- _TASK INPUT_:
———

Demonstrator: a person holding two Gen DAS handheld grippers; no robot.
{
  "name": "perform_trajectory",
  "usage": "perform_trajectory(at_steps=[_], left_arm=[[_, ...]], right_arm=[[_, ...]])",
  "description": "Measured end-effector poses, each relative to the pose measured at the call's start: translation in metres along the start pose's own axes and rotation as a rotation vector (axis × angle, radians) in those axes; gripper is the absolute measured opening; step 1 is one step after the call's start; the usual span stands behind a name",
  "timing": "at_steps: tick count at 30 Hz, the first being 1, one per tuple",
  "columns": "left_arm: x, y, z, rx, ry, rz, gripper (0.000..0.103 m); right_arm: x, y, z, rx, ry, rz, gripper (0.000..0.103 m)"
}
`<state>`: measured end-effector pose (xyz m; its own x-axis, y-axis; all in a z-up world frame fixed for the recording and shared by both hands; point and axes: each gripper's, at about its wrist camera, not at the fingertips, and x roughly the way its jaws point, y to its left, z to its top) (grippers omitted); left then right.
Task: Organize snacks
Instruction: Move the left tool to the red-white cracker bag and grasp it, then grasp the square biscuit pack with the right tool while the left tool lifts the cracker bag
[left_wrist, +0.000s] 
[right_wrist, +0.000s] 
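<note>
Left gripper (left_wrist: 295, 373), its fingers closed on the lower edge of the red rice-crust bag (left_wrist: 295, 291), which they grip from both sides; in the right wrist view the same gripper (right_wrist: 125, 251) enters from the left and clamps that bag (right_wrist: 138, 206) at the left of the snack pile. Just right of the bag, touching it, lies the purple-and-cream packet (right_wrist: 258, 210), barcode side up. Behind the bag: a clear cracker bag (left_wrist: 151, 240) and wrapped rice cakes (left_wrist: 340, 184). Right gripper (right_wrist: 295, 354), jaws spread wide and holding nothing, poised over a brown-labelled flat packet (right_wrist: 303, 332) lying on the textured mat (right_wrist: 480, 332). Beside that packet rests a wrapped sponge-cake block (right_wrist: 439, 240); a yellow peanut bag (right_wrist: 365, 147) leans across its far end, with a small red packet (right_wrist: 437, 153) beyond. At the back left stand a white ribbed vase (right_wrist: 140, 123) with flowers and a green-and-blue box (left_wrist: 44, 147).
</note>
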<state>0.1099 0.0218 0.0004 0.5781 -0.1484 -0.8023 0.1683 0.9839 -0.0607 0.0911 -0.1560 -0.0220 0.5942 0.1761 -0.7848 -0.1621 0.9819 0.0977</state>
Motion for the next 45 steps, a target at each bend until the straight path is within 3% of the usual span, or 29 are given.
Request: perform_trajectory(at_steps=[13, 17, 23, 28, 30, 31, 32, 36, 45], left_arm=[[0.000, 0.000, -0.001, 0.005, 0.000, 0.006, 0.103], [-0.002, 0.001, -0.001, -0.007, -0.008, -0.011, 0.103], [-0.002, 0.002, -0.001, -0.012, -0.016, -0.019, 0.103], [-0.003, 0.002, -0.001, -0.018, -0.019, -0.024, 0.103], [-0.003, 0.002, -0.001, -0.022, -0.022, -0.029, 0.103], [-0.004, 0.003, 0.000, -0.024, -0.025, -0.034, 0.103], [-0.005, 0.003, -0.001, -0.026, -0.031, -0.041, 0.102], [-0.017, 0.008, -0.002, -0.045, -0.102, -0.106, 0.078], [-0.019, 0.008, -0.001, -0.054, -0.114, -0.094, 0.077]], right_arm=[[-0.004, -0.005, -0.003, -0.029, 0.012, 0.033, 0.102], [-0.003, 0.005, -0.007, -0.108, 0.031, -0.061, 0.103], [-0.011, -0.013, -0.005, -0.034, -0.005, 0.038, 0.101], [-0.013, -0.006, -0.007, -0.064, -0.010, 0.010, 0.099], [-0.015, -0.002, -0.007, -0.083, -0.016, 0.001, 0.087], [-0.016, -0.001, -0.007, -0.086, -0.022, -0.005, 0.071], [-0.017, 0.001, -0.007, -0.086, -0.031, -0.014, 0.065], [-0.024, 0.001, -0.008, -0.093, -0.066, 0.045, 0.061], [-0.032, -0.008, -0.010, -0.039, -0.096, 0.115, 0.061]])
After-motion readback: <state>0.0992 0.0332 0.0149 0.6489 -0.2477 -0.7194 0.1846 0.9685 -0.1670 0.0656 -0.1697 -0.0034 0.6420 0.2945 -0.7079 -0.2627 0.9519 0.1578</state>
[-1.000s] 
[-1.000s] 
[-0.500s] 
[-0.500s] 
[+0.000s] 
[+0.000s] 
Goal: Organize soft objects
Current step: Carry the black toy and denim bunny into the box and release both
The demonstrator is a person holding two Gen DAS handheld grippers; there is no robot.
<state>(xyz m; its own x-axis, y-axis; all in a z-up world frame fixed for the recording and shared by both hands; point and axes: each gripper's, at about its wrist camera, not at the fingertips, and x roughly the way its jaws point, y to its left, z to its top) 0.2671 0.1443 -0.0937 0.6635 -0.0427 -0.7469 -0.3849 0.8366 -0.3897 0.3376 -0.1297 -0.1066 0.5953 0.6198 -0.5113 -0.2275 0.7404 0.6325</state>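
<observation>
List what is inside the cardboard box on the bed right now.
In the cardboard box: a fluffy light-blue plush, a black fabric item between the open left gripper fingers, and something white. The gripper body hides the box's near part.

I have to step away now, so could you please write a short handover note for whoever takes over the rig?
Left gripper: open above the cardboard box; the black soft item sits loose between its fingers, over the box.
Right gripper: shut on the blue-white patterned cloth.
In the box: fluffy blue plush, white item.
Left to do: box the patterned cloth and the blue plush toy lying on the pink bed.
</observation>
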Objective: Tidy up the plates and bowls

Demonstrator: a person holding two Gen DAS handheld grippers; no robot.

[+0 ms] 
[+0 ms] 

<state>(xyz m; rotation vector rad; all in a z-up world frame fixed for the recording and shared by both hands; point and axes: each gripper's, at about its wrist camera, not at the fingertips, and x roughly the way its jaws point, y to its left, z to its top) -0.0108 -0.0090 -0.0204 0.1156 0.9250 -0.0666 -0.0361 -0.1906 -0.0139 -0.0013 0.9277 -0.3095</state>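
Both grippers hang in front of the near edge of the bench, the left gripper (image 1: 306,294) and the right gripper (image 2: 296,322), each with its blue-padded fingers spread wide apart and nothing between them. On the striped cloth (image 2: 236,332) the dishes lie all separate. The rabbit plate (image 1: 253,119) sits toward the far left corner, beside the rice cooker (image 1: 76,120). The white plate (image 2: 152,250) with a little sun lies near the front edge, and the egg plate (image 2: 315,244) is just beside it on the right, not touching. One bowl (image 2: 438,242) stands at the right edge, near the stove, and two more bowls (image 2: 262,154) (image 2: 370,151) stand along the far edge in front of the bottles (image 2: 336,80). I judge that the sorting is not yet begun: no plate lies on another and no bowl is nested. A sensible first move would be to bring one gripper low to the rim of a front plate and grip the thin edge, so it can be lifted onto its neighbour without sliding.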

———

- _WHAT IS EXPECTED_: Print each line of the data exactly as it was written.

- _SOLUTION TO THIS TASK_:
Demonstrator: a person holding two Gen DAS handheld grippers; no robot.
{
  "name": "perform_trajectory",
  "usage": "perform_trajectory(at_steps=[_], left_arm=[[_, ...]], right_arm=[[_, ...]])",
  "description": "Measured end-effector poses, each relative to the pose measured at the call's start: translation in metres along the start pose's own axes and rotation as a rotation vector (axis × angle, radians) in those axes; gripper is the absolute measured opening; step 1 is one step after the call's start; the usual span stands behind a name",
  "timing": "at_steps: tick count at 30 Hz, the first being 1, one per tuple",
  "columns": "left_arm: x, y, z, rx, ry, rz, gripper (0.000..0.103 m); right_arm: x, y, z, rx, ry, rz, gripper (0.000..0.103 m)"
}
`<state>`: measured end-effector pose (xyz m; its own x-axis, y-axis; all in a z-up world frame fixed for the recording and shared by both hands; point and axes: each gripper's, at about its wrist camera, not at the fingertips, and x roughly the way its jaws point, y to its left, z to its top) (grippers omitted); left then right.
Task: Organize snacks
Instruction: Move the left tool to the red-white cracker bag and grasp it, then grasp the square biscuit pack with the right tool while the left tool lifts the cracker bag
[left_wrist, +0.000s] 
[right_wrist, +0.000s] 
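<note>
Left gripper (left_wrist: 295, 373), its fingers closed on the lower edge of the red rice-crust bag (left_wrist: 295, 291), which they grip from both sides; in the right wrist view the same gripper (right_wrist: 125, 251) enters from the left and clamps that bag (right_wrist: 138, 206) at the left of the snack pile. Just right of the bag, touching it, lies the purple-and-cream packet (right_wrist: 258, 210), barcode side up. Behind the bag: a clear cracker bag (left_wrist: 151, 240) and wrapped rice cakes (left_wrist: 340, 184). Right gripper (right_wrist: 295, 354), jaws spread wide and holding nothing, poised over a brown-labelled flat packet (right_wrist: 303, 332) lying on the textured mat (right_wrist: 480, 332). Beside that packet rests a wrapped sponge-cake block (right_wrist: 439, 240); a yellow peanut bag (right_wrist: 365, 147) leans across its far end, with a small red packet (right_wrist: 437, 153) beyond. At the back left stand a white ribbed vase (right_wrist: 140, 123) with flowers and a green-and-blue box (left_wrist: 44, 147).
</note>
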<state>0.1099 0.0218 0.0004 0.5781 -0.1484 -0.8023 0.1683 0.9839 -0.0607 0.0911 -0.1560 -0.0220 0.5942 0.1761 -0.7848 -0.1621 0.9819 0.0977</state>
Motion for the next 45 steps, a target at each bend until the straight path is within 3% of the usual span, or 29 are given.
Request: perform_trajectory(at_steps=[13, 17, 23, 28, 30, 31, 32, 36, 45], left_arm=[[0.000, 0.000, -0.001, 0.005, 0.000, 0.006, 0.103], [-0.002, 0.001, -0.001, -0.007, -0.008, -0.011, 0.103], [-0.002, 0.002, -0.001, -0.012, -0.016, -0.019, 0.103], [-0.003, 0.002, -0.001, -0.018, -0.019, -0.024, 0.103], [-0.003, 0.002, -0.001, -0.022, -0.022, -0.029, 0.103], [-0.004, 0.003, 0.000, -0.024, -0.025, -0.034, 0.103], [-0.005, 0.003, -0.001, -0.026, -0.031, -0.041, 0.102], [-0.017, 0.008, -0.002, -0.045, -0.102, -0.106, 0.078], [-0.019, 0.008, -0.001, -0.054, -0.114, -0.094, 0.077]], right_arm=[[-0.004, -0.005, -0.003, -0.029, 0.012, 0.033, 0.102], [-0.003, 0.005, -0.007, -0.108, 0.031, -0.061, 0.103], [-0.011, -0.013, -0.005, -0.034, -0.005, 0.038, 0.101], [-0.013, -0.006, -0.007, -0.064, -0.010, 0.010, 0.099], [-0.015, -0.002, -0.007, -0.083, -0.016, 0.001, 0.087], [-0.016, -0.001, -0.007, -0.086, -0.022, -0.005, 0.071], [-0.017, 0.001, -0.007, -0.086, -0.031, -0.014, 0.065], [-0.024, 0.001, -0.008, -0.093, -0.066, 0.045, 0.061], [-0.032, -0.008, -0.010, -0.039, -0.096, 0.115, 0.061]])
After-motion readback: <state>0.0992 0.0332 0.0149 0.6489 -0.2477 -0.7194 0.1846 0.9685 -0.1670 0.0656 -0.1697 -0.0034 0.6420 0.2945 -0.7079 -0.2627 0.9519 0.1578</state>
[-1.000s] 
[-1.000s] 
[-0.500s] 
[-0.500s] 
[+0.000s] 
[+0.000s] 
Goal: Organize soft objects
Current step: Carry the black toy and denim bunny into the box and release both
The demonstrator is a person holding two Gen DAS handheld grippers; there is no robot.
<state>(xyz m; its own x-axis, y-axis; all in a z-up world frame fixed for the recording and shared by both hands; point and axes: each gripper's, at about its wrist camera, not at the fingertips, and x roughly the way its jaws point, y to its left, z to its top) 0.2671 0.1443 -0.0937 0.6635 -0.0427 -0.7469 -0.3849 0.8366 -0.3897 0.3376 -0.1297 -0.1066 0.5953 0.6198 -0.5113 -0.2275 0.7404 0.6325</state>
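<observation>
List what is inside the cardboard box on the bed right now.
In the cardboard box: a fluffy light-blue plush, a black fabric item between the open left gripper fingers, and something white. The gripper body hides the box's near part.

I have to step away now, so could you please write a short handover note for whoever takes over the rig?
Left gripper: open above the cardboard box; the black soft item sits loose between its fingers, over the box.
Right gripper: shut on the blue-white patterned cloth.
In the box: fluffy blue plush, white item.
Left to do: box the patterned cloth and the blue plush toy lying on the pink bed.
</observation>
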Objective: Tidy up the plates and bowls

Demonstrator: a person holding two Gen DAS handheld grippers; no robot.

[+0 ms] 
[+0 ms] 

<state>(xyz m; rotation vector rad; all in a z-up world frame fixed for the recording and shared by both hands; point and axes: each gripper's, at about its wrist camera, not at the fingertips, and x roughly the way its jaws point, y to its left, z to its top) -0.0108 -0.0090 -0.0204 0.1156 0.9250 -0.0666 -0.0361 -0.1906 -0.0139 -0.0013 0.9277 -0.3095</state>
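Both grippers hang in front of the near edge of the bench, the left gripper (image 1: 306,294) and the right gripper (image 2: 296,322), each with its blue-padded fingers spread wide apart and nothing between them. On the striped cloth (image 2: 236,332) the dishes lie all separate. The rabbit plate (image 1: 253,119) sits toward the far left corner, beside the rice cooker (image 1: 76,120). The white plate (image 2: 152,250) with a little sun lies near the front edge, and the egg plate (image 2: 315,244) is just beside it on the right, not touching. One bowl (image 2: 438,242) stands at the right edge, near the stove, and two more bowls (image 2: 262,154) (image 2: 370,151) stand along the far edge in front of the bottles (image 2: 336,80). I judge that the sorting is not yet begun: no plate lies on another and no bowl is nested. A sensible first move would be to bring one gripper low to the rim of a front plate and grip the thin edge, so it can be lifted onto its neighbour without sliding.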

Nothing further remains for this exercise.